Recently I was invited to a NASA & CASIS presentation about the International Space Station at the Microsoft Campus in Redmond, WA. As a science teacher, the nerd meter was off the charts, “What, me? Take an afternoon to listen about being in space? You bet!”

NASA and the International Space Station (ISS) exhibit have been on a “Destination Station” Northwest roadshow. The purpose of their presentation is to share the wealth of ISS information readily available and how companies and students can take advantage of ISS research opportunities. Small breakout Q&A sessions for the local STEM educator community provide time to talk and share. For me, the afternoon provided a list of NASA/ISS/CASIS connections for my curriculum next year. It was stated that the “possibilities are endless; the rewards could be outstanding,” and I couldn’t agree more.

CASIS, Center for the Advancement of Science in Space, is a non-profit manager of the International Space Station U.S. National Laboratory, and its aim is to create public awareness of National Lab research by making space science more accessible to the world. The US Lab on ISS is currently conducting research and development from big companies to small schools, with their focus ranging from STEM to life science to physical science. The question is, “Why do research on ISS at all?” The answer is supremely simple, the US Lab on ISS is like no other lab on Earth. The vantage, perspective, and conditions are not constrained by gravity. Experiments can be tested in a micro-gravity environment, thereby providing excellent environmental controls or removing the limiting factor of gravity. In the extreme conditions of space, forces and fluids will be less constrained, fluids will take a spherical shape, there is no “up” or “down” and sedimentation and solidification are not determined by gravity. There is much to learn, test, discover, and invent in a home laboratory that is away from home.

Astronaut Mike Barratt spent 6 months on ISS and shared a day in the life of living on the Space Station, traveling in both Shuttle Discovery and Russian Soyuz. It was “Zero to 15,000 mph in 8 minutes 45 seconds for orbital velocity.”

The dominant factor of being on the ISS is weightlessness. Apparently it takes a bit of effort and time to coordinate moving around, from flying “superman style” to using hands to locomote. I was surprised to learn how big the Space Station is, particularly when you shift your thinking from a traditional “square footage” to a 3D or cubic footage view. All available space is utilized and there is no up or down. It is a funny idea (prank) that if a crew member was carefully guided to the middle of a compartment, ensuring they were not in motion and where they could not touch walls, then they would be stuck.

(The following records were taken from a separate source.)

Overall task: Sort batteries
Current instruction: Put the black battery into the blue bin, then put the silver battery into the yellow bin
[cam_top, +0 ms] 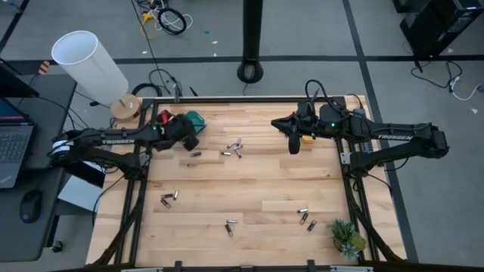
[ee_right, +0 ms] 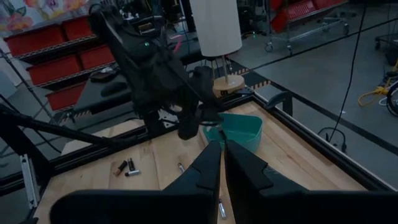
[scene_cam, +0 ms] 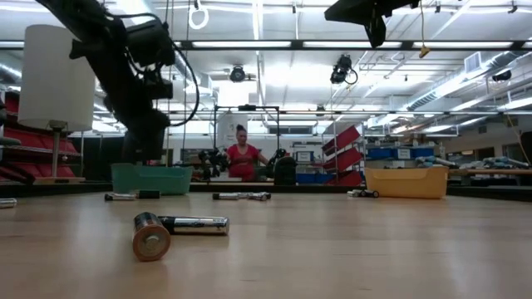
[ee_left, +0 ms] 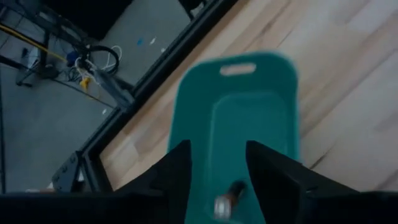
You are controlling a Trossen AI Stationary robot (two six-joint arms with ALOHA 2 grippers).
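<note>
Left tool (ee_left: 214, 171), fingers apart, hung over the teal bin (ee_left: 249, 118) at the table's far left corner, a battery (ee_left: 227, 199) lying in the bin directly below it.

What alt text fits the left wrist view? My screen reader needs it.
The left gripper hangs over a teal bin with its fingers apart, a battery in the bin below them. The bin sits on a wooden table.

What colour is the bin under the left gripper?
Teal; the bin shows best in the left wrist view, beneath the left gripper.
</note>
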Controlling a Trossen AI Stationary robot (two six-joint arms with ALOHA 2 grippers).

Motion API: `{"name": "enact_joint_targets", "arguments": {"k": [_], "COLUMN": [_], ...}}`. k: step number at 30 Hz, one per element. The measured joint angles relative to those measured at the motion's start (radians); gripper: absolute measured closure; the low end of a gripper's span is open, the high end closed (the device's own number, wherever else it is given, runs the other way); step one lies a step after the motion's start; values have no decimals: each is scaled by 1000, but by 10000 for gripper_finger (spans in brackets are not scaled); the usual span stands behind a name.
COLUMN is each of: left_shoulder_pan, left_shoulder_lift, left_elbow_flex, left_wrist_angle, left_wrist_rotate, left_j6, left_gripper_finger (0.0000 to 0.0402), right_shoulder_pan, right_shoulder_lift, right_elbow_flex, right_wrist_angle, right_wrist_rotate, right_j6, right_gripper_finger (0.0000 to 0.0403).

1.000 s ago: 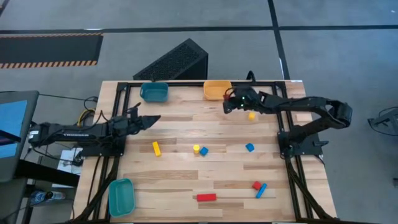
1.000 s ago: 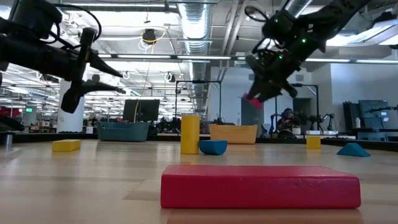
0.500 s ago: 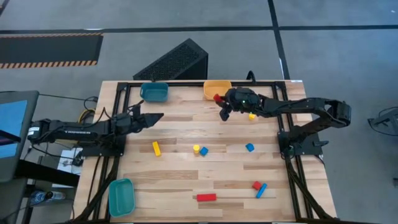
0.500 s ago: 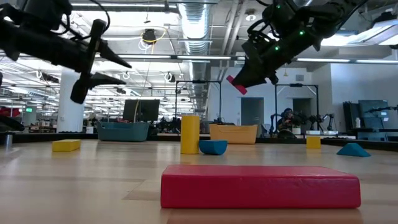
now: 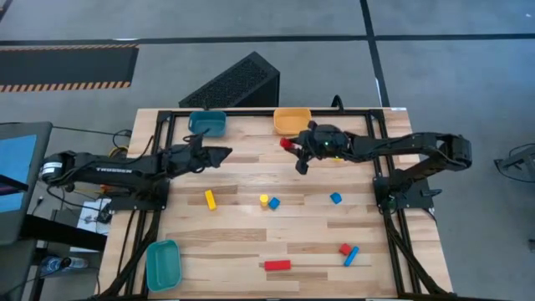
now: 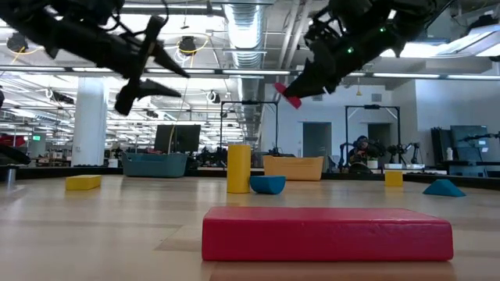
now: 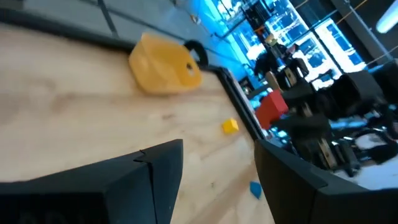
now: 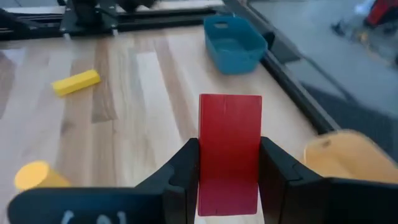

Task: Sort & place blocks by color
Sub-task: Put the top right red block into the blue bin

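Red block, lower end hidden, sits clamped in the right pincer; left pincer gapes empty.

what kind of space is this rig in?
Most likely a robotics lab or open industrial workspace: exposed ceiling ducts and strip lights, a wooden table in a black metal frame on a concrete floor, and what look like other workstations with a seated person behind.

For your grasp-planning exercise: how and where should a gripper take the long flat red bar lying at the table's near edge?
Come straight down on the long flat red bar and close across its short width at mid-length. It lies flat with bare wood around it, and the nearest blocks, the small red block and blue bar, sit apart from it.
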Motion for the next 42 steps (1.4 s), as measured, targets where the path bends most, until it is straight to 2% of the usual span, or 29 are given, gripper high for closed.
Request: {"name": "enact_joint_targets", "arguments": {"k": [3,6,11,16,21,26,29,33,36,42], "left_shoulder_pan": [6,30,98,153,188,197,207,219,226,230], "left_shoulder_lift": [82,173,316,423,481,499,499,499,499,498], "left_elbow_flex": [95,192,345,470,538,562,562,561,561,561], "left_wrist_angle": [1,-3,-54,-218,-304,-301,-322,-320,-312,-306], "left_wrist_rotate": [-28,-2,142,277,346,398,428,473,509,575], "left_j6": [102,110,73,106,141,155,150,154,153,197], "left_gripper_finger": [219,217,191,149,117,114,130,173,221,342], "right_shoulder_pan": [1,3,30,65,77,74,75,79,83,84], "right_shoulder_lift": [49,104,205,266,291,289,289,289,289,289], "right_elbow_flex": [29,84,185,291,336,334,334,334,334,332], "right_wrist_angle": [-12,0,-8,-46,-62,-69,-71,-67,-62,-37], "right_wrist_rotate": [37,39,39,95,101,109,110,110,110,119], "right_j6": [-6,-26,-121,-165,-181,-183,-183,-183,-183,-201], "right_gripper_finger": [284,284,284,281,276,275,275,275,275,272]}}
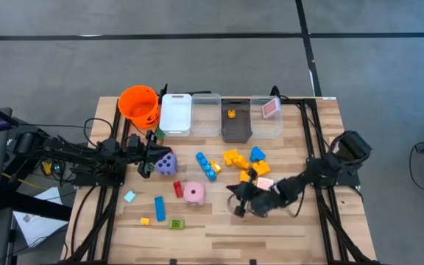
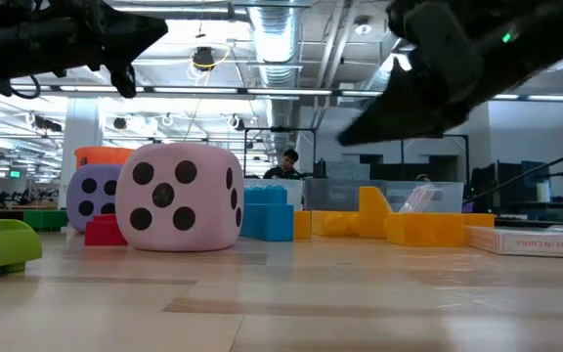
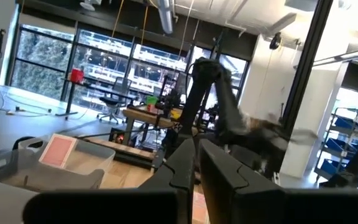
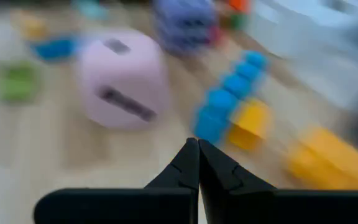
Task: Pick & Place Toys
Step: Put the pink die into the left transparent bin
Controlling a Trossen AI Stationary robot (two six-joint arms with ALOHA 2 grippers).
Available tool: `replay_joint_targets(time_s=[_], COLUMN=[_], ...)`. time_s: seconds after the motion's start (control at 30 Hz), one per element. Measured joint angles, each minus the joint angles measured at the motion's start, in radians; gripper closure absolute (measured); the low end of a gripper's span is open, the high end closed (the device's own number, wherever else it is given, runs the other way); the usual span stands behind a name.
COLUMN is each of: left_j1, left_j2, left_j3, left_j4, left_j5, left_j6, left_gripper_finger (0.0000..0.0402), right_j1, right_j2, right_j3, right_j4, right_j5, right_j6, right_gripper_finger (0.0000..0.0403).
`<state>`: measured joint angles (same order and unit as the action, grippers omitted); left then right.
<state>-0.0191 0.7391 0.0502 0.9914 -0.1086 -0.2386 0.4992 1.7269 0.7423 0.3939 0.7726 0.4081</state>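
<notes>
Two dice on the table, pink die (image 1: 193, 193) and purple die (image 1: 166, 164), four bins behind, left gripper (image 1: 151, 157) and right gripper (image 1: 235, 200) both closed, empty.

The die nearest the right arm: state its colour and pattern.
Pink die with black dots, clearest in the low view.

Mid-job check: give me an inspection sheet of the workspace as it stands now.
Surface: wooden table.
Job's things: pink die, purple die, blue block row, yellow blocks loose mid-table; pink card in the clear bin.
Clutter: orange bucket, white bin, grey bin along the far edge.
Grippers: left gripper shut, empty, beside the purple die; right gripper shut, empty, right of the pink die.
Cables: black leads at the table's left.
Surroundings: a person beyond the table.
</notes>
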Motion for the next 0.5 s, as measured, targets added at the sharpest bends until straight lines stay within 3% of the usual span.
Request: replay_joint_targets(time_s=[0.1,0.23,0.37,0.5], left_j1=[0.004,0.004,0.004,0.004], left_j2=[-0.002,0.001,0.01,0.01], left_j3=[0.0,-0.002,-0.001,-0.001], left_j4=[0.002,-0.022,-0.065,-0.179], left_j5=[-0.003,-0.005,-0.004,-0.004], left_j6=[0.0,0.026,0.179,0.321], left_gripper_finger=[0.0387,0.0387,0.039,0.0391], right_j1=[-0.081,-0.143,-0.158,-0.16], right_j2=[0.058,0.168,0.278,0.378], right_j3=[-0.123,-0.172,-0.153,-0.109], right_j4=[0.505,0.896,1.01,1.026], right_j5=[-0.182,-0.345,-0.423,-0.435], right_j6=[-0.186,-0.321,-0.333,-0.333], right_gripper_finger=[0.0403,0.0403,0.0403,0.0403])
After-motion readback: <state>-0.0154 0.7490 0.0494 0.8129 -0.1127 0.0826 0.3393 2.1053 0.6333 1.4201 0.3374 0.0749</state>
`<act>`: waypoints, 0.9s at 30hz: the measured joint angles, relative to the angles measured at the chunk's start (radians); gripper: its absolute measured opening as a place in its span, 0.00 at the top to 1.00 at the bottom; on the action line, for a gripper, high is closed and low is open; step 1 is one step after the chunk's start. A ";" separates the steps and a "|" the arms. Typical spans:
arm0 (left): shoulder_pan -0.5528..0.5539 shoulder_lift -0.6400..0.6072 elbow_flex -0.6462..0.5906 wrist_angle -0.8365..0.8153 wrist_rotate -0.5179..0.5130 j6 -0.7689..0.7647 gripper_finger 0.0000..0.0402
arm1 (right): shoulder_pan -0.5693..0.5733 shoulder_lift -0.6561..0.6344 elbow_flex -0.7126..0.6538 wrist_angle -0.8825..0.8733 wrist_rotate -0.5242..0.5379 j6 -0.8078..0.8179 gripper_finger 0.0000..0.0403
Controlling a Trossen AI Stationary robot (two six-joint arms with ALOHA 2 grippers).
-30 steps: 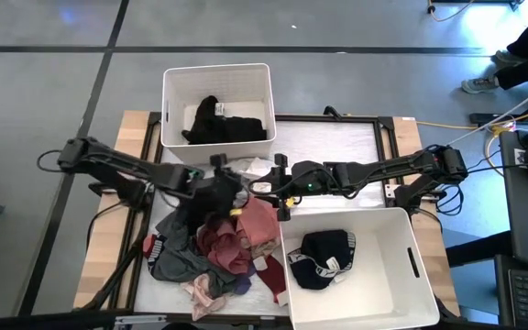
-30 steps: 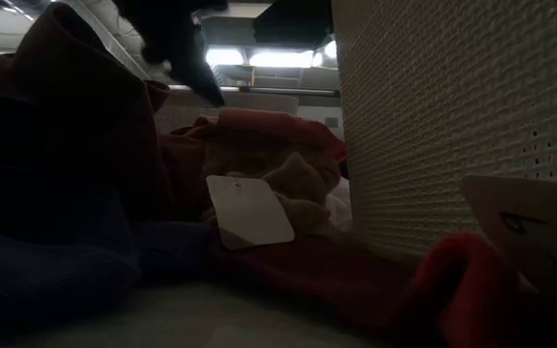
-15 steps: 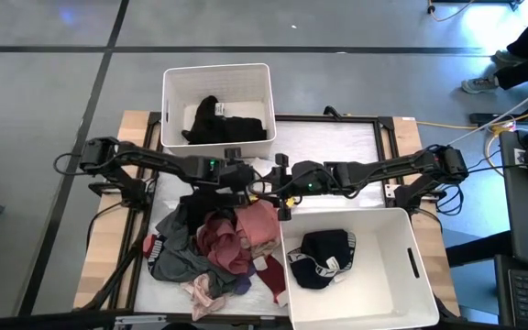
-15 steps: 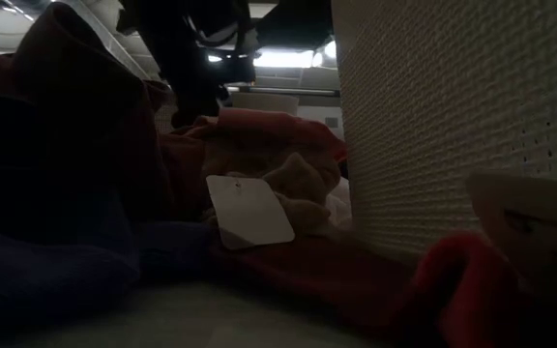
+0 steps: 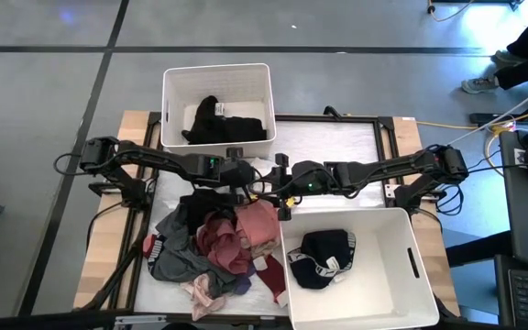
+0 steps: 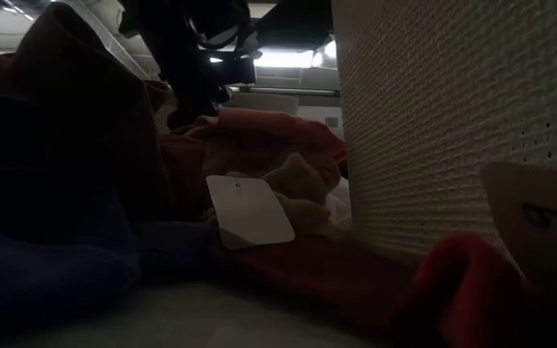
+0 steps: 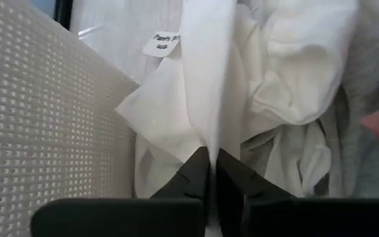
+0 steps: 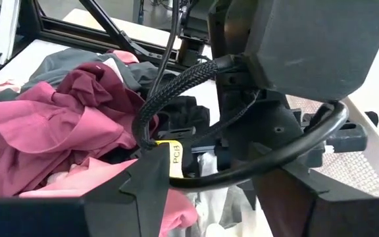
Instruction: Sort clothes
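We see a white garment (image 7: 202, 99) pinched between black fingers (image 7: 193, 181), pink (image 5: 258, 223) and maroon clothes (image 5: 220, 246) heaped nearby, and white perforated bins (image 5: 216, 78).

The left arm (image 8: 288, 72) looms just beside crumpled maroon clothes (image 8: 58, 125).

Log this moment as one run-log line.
left gripper: shut on white garment | right gripper: open, beside pile | bins: black items
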 joint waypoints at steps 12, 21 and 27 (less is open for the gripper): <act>-0.066 -0.197 0.026 -0.005 -0.153 0.018 0.99 | 0.001 0.002 0.011 -0.008 0.000 0.001 0.49; -0.054 -0.454 0.026 0.043 -0.210 0.064 1.00 | 0.001 0.002 0.012 -0.003 0.003 0.005 0.49; -0.016 -0.574 0.027 0.176 -0.226 0.182 1.00 | 0.001 0.002 0.012 0.004 0.006 0.007 0.49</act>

In micro-gravity, Newton’s laws of motion (or lack of motion) are in affect.

Since Mike is also a medical doctor, he spoke of anthropometry, recycling urine to water, and various medical tests and blood draws. In space, the neutral body position is not straight and thus requires rethinking work and sleep stations. In space, the internal organs are not affected by gravity and thus their positions are changed. In space, toilets require directed airflow since there is no gravity…let that sink in. In space, bone and muscle mass will decrease unless astronauts exercise daily with countermeasures, since there is no gravity to lift or move your body’s own weight against.

Astronaut Mike Barratt

Astronaut Mike Barratt

As a science teacher, learning more about ISS meant learning there is a wealth of student opportunities for my science classroom. There is so much happening on the station that the challenge is narrowing down which lesson, research, or connection to utilize. To assist with this, I had the pleasure of meeting with Pete Hasbrook from the ISS Program Science Office to discuss NASA and ISS resources available to educators. I am excited to spend time organizing my curriculum to make room for these research opportunities for my students next year.